Por Arturo Zárate Ruiz
A veces prefiero a un ateo que a un relativista. El primero admite la posibilidad de una verdad y, aunque equivocado, intenta sostener con hechos y argumentos su postura. El relativista dizque te permite que pienses lo que se te dé la gana pues, en última instancia, dice, no existe ninguna verdad. Puedes elegir vivir en Disneylandia o en la Isla de la Fantasía. No investigues, por ello, no sólo sobre la existencia de Dios, tampoco sobre ningún asunto, ni siquiera si te duele o no la muela. Todo acaba siendo según se incline tu imaginación. La verdad, si es que después de todo existe, estaría en tu mente, en lo que se te ocurra pensar en un momento u otro, no en las cosas. El gran peligro consiste en que el relativista, por más de “amplios criterios” que presuma ser, no sólo preferirá siempre lo que él piensa. Si es más fuerte que tú y le conviene, también te lo impondrá, te guste o no.
Pero empecemos con eso de negar a Dios. Es gravísimo. Y negar inclusive algo del todo evidente como lo es la realidad de mi nariz, justo bajo mis ojos, es de locos, aun cuando valga preguntarme, bromear y responder de qué se trata: «Érase un hombre a una nariz pegado, érase una nariz superlativa, érase una alquitara medio viva, érase un peje espada mal barbado…», según la burla de Quevedo. Si exagera este madrileño sobre esta nariz, puede hacerlo porque hay algo real de qué reírse.
La negación, según la rebasa el relativismo, consistiría no en sostener que no tengo nariz, sino en algo peor: en afirmar que de ningún modo puedo saberlo y, que, por lo tanto, piense lo que se me dé la gana.

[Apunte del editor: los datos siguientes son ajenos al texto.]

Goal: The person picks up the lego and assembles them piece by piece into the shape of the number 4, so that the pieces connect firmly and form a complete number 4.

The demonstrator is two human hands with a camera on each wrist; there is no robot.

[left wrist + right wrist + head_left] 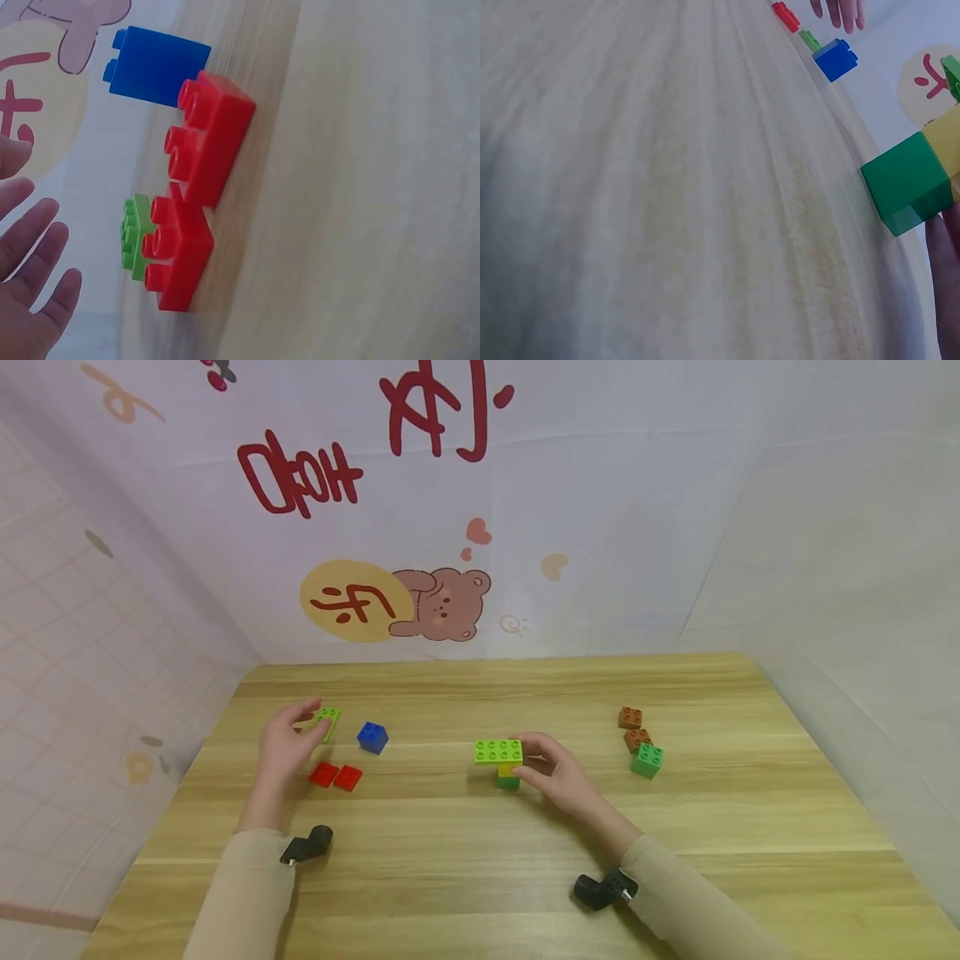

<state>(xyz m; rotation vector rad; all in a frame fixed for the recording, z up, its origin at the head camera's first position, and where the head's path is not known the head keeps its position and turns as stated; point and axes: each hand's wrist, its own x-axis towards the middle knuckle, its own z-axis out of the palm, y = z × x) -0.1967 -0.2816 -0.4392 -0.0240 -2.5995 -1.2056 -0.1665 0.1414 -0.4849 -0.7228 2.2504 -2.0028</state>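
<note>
My right hand [558,777] holds a small stack of toy building bricks at the middle of the table, thumb and fingers at its right side. A long lime-green brick [498,752] lies on top and juts out leftward, over a yellow brick [507,770] and a green brick [907,184] at the bottom. At the left, my left hand [285,743] hovers over another lime-green brick [137,236], partly hidden behind the hand in the head view. Its fingers are spread and apart from that brick in the left wrist view.
Two red bricks [347,777] lie in front of the left hand, and a blue brick [372,737] stands to its right. On the right side are two brown bricks [630,717] and a green brick [647,761]. A printed cloth backdrop [622,510] rises behind the table.
</note>
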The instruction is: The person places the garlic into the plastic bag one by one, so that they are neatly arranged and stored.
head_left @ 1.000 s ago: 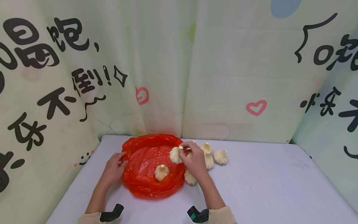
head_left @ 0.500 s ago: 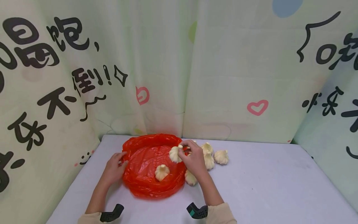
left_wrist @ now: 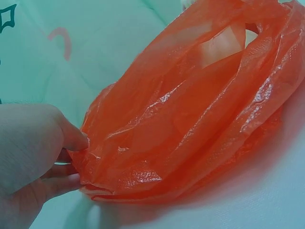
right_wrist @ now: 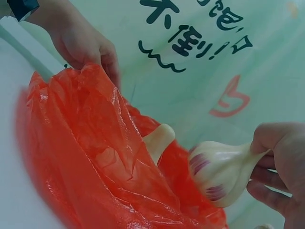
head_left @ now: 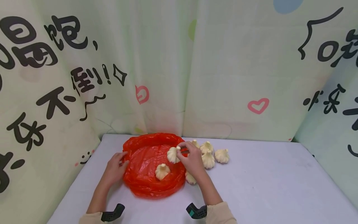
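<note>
A red plastic bag [head_left: 139,157] lies spread with its mouth upward in the head view, a garlic bulb [head_left: 162,172] resting inside it. My left hand [head_left: 113,169] pinches the bag's left rim between thumb and fingers, as the left wrist view also shows. Over the right part of the bag's mouth, my right hand [head_left: 194,161] holds another garlic bulb [head_left: 172,155] by its stem. In the right wrist view this held garlic bulb [right_wrist: 221,171] has purple streaks and hangs at the bag's edge; whether it touches the plastic I cannot tell.
Several garlic bulbs [head_left: 208,159] stand on the white table [head_left: 265,180] right of the bag. One more bulb [head_left: 191,178] sits close to the bag's right side, partly hidden by the right arm. A printed curtain [head_left: 218,77] borders the table at the back and sides.
My right hand, with the garlic bulb in it, has shifted slightly left over the bag. The left hand stays at the rim. The head view has tilted a little.
</note>
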A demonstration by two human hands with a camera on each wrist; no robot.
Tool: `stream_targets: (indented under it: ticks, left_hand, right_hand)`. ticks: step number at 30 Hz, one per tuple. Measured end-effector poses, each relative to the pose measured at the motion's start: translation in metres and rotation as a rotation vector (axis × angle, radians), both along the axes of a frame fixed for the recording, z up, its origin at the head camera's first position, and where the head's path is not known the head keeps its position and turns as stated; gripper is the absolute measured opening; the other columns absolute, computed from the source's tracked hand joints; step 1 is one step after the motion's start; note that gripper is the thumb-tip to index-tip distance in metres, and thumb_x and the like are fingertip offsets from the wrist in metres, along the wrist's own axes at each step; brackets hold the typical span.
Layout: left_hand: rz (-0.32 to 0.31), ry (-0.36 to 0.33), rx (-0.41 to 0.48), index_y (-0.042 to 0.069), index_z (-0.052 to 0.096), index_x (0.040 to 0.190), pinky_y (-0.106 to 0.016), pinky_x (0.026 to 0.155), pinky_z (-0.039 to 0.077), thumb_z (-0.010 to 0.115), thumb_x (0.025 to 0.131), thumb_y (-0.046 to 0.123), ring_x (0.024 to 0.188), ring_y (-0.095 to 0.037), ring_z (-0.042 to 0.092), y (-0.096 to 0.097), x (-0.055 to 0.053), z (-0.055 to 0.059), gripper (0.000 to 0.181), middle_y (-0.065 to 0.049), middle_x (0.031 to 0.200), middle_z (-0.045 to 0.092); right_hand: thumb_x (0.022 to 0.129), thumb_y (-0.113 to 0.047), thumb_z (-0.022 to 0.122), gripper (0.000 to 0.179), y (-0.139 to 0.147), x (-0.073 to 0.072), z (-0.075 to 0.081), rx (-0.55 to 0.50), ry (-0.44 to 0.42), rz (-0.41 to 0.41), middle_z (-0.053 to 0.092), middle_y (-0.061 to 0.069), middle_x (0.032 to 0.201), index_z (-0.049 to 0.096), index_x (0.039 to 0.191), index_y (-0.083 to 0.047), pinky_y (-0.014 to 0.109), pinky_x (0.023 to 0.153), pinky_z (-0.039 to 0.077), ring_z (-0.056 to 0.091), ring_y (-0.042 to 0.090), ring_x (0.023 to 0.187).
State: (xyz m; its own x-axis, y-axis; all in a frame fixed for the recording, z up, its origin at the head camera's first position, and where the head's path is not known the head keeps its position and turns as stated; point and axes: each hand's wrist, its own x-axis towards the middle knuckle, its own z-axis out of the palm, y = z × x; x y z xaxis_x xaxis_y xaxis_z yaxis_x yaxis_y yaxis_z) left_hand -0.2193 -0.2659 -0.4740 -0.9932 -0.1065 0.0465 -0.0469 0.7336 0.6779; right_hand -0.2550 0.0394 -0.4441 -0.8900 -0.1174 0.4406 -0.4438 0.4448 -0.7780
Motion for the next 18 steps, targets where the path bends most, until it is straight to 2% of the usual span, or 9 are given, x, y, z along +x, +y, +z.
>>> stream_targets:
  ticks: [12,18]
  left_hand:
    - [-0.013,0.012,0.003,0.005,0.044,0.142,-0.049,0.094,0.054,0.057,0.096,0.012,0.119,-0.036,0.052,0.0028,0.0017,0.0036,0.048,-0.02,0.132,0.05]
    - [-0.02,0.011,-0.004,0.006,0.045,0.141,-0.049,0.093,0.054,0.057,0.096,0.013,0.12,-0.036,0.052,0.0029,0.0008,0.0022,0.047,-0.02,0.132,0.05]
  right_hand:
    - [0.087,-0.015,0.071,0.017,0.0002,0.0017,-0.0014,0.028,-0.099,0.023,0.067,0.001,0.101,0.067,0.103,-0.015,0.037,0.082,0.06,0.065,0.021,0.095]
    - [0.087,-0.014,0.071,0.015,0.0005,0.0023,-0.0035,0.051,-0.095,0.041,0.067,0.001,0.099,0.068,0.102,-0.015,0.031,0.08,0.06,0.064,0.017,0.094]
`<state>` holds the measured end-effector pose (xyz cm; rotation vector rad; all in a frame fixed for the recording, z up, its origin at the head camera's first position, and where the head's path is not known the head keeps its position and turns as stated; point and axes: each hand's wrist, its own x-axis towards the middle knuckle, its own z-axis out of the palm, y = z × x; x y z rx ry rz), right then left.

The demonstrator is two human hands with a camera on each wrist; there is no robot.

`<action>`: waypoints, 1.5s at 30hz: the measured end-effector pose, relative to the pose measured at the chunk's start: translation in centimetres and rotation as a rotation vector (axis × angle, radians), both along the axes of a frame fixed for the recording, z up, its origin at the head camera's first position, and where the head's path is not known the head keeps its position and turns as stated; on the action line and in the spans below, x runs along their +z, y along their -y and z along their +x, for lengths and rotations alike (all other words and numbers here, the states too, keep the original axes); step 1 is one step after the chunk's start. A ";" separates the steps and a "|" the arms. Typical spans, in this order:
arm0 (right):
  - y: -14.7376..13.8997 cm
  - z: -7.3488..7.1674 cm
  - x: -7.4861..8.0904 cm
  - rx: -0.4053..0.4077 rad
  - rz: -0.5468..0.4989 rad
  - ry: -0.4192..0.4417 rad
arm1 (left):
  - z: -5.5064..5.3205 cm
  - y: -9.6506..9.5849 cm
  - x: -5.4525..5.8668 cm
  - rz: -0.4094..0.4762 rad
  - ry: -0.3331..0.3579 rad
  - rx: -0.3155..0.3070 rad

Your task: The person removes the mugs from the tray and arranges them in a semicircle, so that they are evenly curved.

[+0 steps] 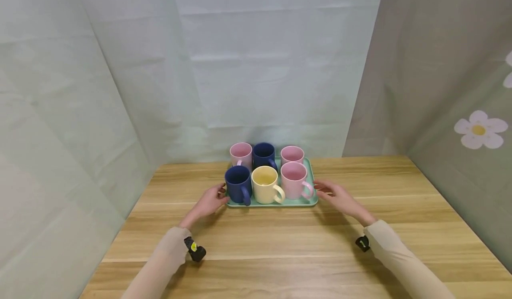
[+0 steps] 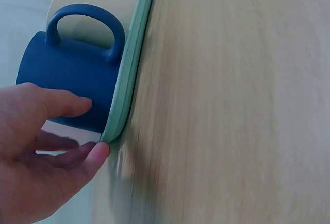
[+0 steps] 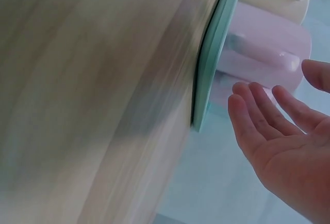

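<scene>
Looks to me like this is the squaring-up stage of a two-handed tray hold. The green tray sits on the wooden bench, toward the far side near the cloth backdrop. Six mugs stand on it: front navy mug, cream mug and front pink mug, with back-left pink mug, back navy mug and back-right pink mug behind.

Left grip is relaxed, one fingertip on the tray's near left corner. Another finger lies alongside the front navy mug, but I honestly can't tell from the left wrist view whether it touches. Right grip holds nothing, fingers loosely curved beside the tray's right end.

My advice: get both grips onto the rim at matching spots, fingers under and thumbs on top, before putting any force in. Closer to the middle of each short end beats the near corners, since the back row could tip it away from you. I'd keep that left finger off the navy mug so it doesn't get shoved into the cream one. Then go slow and level; those mugs are tightly packed and would probably clink.
</scene>
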<state>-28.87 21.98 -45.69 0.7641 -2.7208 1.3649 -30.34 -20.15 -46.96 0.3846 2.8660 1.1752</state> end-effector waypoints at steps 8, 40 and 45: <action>1.5 -0.3 0.0 -0.027 -0.008 0.064 | -0.2 -0.2 -0.4 0.048 0.029 0.063; 3.5 -1.7 -0.4 -0.088 -0.247 0.307 | -0.5 -0.7 -0.9 0.039 0.006 0.180; 3.7 -1.6 -0.4 -0.101 -0.274 0.361 | -0.7 -0.7 -1.0 0.034 -0.004 0.182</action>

Con un relativista no tiene sentido construir argumentos, ni aun los mejores. ¿Para qué, si al final no es posible concluir nada? Tampoco tiene sentido averiguar y repasar los mismos hechos, ¿cómo, si no podemos saber si los hay?
Tampoco tiene sentido abrazar la diversidad y defenderla. Si no puedo distinguir las cosas ni, por tanto, escogerlas a sabiendas, quedo abandonado en el desatino.
Quedo abandonado a lo que me impone el más fuerte.
Mínimo, el relativismo facilita la manipulación. Si no se puede confirmar nada de lo que uno escucha con la realidad, no hay manera de cerciorarse de nada. No puedes advertirle ni a tus niños que no se tiren por el precipicio, pues no sabes de ningún modo si existe después de todo el peligro, y ni siquiera si existen tus niños. Hablar con ellos sobre el riesgo de caer y romperse la cabezota no tendría más valor que contarles un cuento de Caperucita Roja, tal vez entretenido, si es de su gusto y tienen imaginación, pero hasta allí.
Y no es que exagere. ¿Cómo puedes advertirles sobre los farsantes en la televisión, en las mismas escuelas, en la política y aun de algunos predicadores si no es posible ni tiene sentido hacerlo?
¿Y cómo defenderte de un tirano que quiere esclavizarte si eso de ser “tirano” y “esclavo” no es algo real sino mero pensamiento?
Tristemente, el relativismo, al menos en la tradición de Occidente, no es nuevo. Lo expresó ya René Descartes con su «pienso, luego existo». Thomas Kuhn, filósofo de la ciencia, la reduce a una sucesión de modas de pensar. Los científicos se dedican así a pensar, no a investigar las cosas. Hoy, al estudiar filosofía, se repasan históricamente a los “grandes pensadores”, sus pensamientos, no las explicaciones de los sabios sobre lo que es universal y real en el ser de cada cosa. Al igual que ocurre con alguna antropología social, todo se convierte en una sucesión de “culturas”, las cuales no son más que “usos y costumbres” siempre cambiantes, nunca objetivos, anclados en la subjetividad de un grupo. Si este pueblo acostumbra a desayunarse a su vecino, no lo juzgues, es su “estilo”.
El relativismo no conduce a la tolerancia, pues si se tolera algo es porque se conoce lo que es. A lo que conduce es a una peligrosísima irracionalidad. Según lo advirtió Benedicto XVI, el yo propio y sus apetencias se conviertan en la única medida de todas las cosas. Se anula así el diálogo, se socava la democracia, y se impide la construcción de una sociedad basada en un bien común, al dejar a los valores y a la verdad a merced de las circunstancias, las opiniones y los intereses individuales. Surge así la dictadura del relativismo. No la razón, sino el más fuerte impone a los demás lo que él piensa.